WHAT THE TASK ASKS =>
Repeat every line of the following material exactly.

DATA UNDER STUDY =>
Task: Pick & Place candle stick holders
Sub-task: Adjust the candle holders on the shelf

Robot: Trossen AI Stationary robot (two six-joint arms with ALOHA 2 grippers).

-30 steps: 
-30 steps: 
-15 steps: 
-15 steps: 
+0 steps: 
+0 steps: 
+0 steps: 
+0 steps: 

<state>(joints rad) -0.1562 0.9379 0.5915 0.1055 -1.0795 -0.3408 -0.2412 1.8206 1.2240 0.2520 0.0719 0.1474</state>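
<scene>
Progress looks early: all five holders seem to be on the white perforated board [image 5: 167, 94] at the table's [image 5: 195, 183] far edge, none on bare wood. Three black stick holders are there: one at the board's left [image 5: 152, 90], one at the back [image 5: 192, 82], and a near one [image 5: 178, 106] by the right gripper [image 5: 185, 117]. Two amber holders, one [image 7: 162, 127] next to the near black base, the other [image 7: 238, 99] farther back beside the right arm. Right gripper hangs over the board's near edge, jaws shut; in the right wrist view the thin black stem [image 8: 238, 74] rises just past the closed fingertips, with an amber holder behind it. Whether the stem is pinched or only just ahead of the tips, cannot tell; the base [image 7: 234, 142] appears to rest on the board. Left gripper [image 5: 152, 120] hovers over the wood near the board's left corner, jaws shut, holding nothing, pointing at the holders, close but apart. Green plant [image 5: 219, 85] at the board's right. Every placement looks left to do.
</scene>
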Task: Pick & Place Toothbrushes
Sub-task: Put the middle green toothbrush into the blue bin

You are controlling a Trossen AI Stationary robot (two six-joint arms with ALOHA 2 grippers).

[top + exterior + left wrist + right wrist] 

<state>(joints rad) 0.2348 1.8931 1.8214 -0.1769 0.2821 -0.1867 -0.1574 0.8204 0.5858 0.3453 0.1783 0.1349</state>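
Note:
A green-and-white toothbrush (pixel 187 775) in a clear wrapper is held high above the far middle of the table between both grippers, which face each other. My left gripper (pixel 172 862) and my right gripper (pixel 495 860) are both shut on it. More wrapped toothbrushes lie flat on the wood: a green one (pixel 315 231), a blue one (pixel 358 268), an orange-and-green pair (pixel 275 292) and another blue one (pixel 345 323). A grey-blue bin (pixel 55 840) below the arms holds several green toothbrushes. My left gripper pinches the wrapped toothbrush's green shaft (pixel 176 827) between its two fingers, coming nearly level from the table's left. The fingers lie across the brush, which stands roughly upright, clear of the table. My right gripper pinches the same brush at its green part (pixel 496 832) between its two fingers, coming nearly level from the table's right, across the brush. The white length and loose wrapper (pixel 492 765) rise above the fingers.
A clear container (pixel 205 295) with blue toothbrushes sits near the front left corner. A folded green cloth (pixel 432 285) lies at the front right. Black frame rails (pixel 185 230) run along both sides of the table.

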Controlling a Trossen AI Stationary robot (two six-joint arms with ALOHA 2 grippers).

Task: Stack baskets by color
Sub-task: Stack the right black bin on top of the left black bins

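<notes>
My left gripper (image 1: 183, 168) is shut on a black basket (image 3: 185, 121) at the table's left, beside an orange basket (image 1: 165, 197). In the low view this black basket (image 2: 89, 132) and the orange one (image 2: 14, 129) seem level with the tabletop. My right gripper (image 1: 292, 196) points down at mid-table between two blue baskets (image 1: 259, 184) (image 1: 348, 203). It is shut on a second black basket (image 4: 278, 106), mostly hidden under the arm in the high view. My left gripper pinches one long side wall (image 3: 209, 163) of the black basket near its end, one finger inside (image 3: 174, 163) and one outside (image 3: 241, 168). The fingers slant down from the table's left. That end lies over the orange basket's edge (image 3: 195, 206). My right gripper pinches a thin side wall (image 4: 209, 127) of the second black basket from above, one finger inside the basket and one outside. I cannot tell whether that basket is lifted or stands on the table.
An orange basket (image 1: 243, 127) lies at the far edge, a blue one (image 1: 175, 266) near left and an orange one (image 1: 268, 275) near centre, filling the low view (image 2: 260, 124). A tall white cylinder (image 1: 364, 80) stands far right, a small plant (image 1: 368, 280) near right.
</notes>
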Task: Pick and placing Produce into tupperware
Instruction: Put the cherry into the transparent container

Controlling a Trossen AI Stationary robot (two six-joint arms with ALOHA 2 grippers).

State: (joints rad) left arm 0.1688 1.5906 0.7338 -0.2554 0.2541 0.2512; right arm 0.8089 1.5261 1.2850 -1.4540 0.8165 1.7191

SOLUTION TO THIS TASK =>
Task: Pick & Place candle stick holders
Sub-task: Adjust the candle holders on the shelf

Robot: Trossen AI Stationary robot (two six-joint arms with ALOHA 2 grippers).

-30 steps: 
-30 steps: 
-15 steps: 
-15 steps: 
+0 steps: 
+0 steps: 
+0 steps: 
+0 steps: 

<state>(joints rad) -0.1562 0.9379 0.5915 0.1055 -1.0795 -0.3408 -0.2412 1.8206 1.2240 0.2520 0.0719 0.1474</state>
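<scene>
Progress looks early: all five holders seem to be on the white perforated board [image 5: 167, 94] at the table's [image 5: 195, 183] far edge, none on bare wood. Three black stick holders are there: one at the board's left [image 5: 152, 90], one at the back [image 5: 192, 82], and a near one [image 5: 178, 106] by the right gripper [image 5: 185, 117]. Two amber holders, one [image 7: 162, 127] next to the near black base, the other [image 7: 238, 99] farther back beside the right arm. Right gripper hangs over the board's near edge, jaws shut; in the right wrist view the thin black stem [image 8: 238, 74] rises just past the closed fingertips, with an amber holder behind it. Whether the stem is pinched or only just ahead of the tips, cannot tell; the base [image 7: 234, 142] appears to rest on the board. Left gripper [image 5: 152, 120] hovers over the wood near the board's left corner, jaws shut, holding nothing, pointing at the holders, close but apart. Green plant [image 5: 219, 85] at the board's right. Every placement looks left to do.
</scene>
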Task: Pick & Place Toothbrushes
Sub-task: Put the middle green toothbrush into the blue bin

You are controlling a Trossen AI Stationary robot (two six-joint arms with ALOHA 2 grippers).

[top + exterior + left wrist + right wrist] 

<state>(joints rad) 0.2348 1.8931 1.8214 -0.1769 0.2821 -0.1867 -0.1574 0.8204 0.5858 0.3453 0.1783 0.1349</state>
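Note:
A green-and-white toothbrush (pixel 187 775) in a clear wrapper is held high above the far middle of the table between both grippers, which face each other. My left gripper (pixel 172 862) and my right gripper (pixel 495 860) are both shut on it. More wrapped toothbrushes lie flat on the wood: a green one (pixel 315 231), a blue one (pixel 358 268), an orange-and-green pair (pixel 275 292) and another blue one (pixel 345 323). A grey-blue bin (pixel 55 840) below the arms holds several green toothbrushes. My left gripper pinches the wrapped toothbrush's green shaft (pixel 176 827) between its two fingers, coming nearly level from the table's left. The fingers lie across the brush, which stands roughly upright, clear of the table. My right gripper pinches the same brush at its green part (pixel 496 832) between its two fingers, coming nearly level from the table's right, across the brush. The white length and loose wrapper (pixel 492 765) rise above the fingers.
A clear container (pixel 205 295) with blue toothbrushes sits near the front left corner. A folded green cloth (pixel 432 285) lies at the front right. Black frame rails (pixel 185 230) run along both sides of the table.
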
Controlling a Trossen AI Stationary robot (two six-joint arms with ALOHA 2 grippers).

Task: Stack baskets by color
Sub-task: Stack the right black bin on top of the left black bins

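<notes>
My left gripper (image 1: 183, 168) is shut on a black basket (image 3: 185, 121) at the table's left, beside an orange basket (image 1: 165, 197). In the low view this black basket (image 2: 89, 132) and the orange one (image 2: 14, 129) seem level with the tabletop. My right gripper (image 1: 292, 196) points down at mid-table between two blue baskets (image 1: 259, 184) (image 1: 348, 203). It is shut on a second black basket (image 4: 278, 106), mostly hidden under the arm in the high view. My left gripper pinches one long side wall (image 3: 209, 163) of the black basket near its end, one finger inside (image 3: 174, 163) and one outside (image 3: 241, 168). The fingers slant down from the table's left. That end lies over the orange basket's edge (image 3: 195, 206). My right gripper pinches a thin side wall (image 4: 209, 127) of the second black basket from above, one finger inside the basket and one outside. I cannot tell whether that basket is lifted or stands on the table.
An orange basket (image 1: 243, 127) lies at the far edge, a blue one (image 1: 175, 266) near left and an orange one (image 1: 268, 275) near centre, filling the low view (image 2: 260, 124). A tall white cylinder (image 1: 364, 80) stands far right, a small plant (image 1: 368, 280) near right.
</notes>
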Task: Pick and placing Produce into tupperware
Instruction: Put the cherry into the transparent container

Controlling a Trossen AI Stationary robot (two six-joint arms with ALOHA 2 grippers).

State: (joints rad) left arm 0.1688 1.5906 0.7338 -0.2554 0.2541 0.2512; right arm 0.8089 1.5261 1.2850 -1.4540 0.8165 1.7191

Work on this exercise has been finished.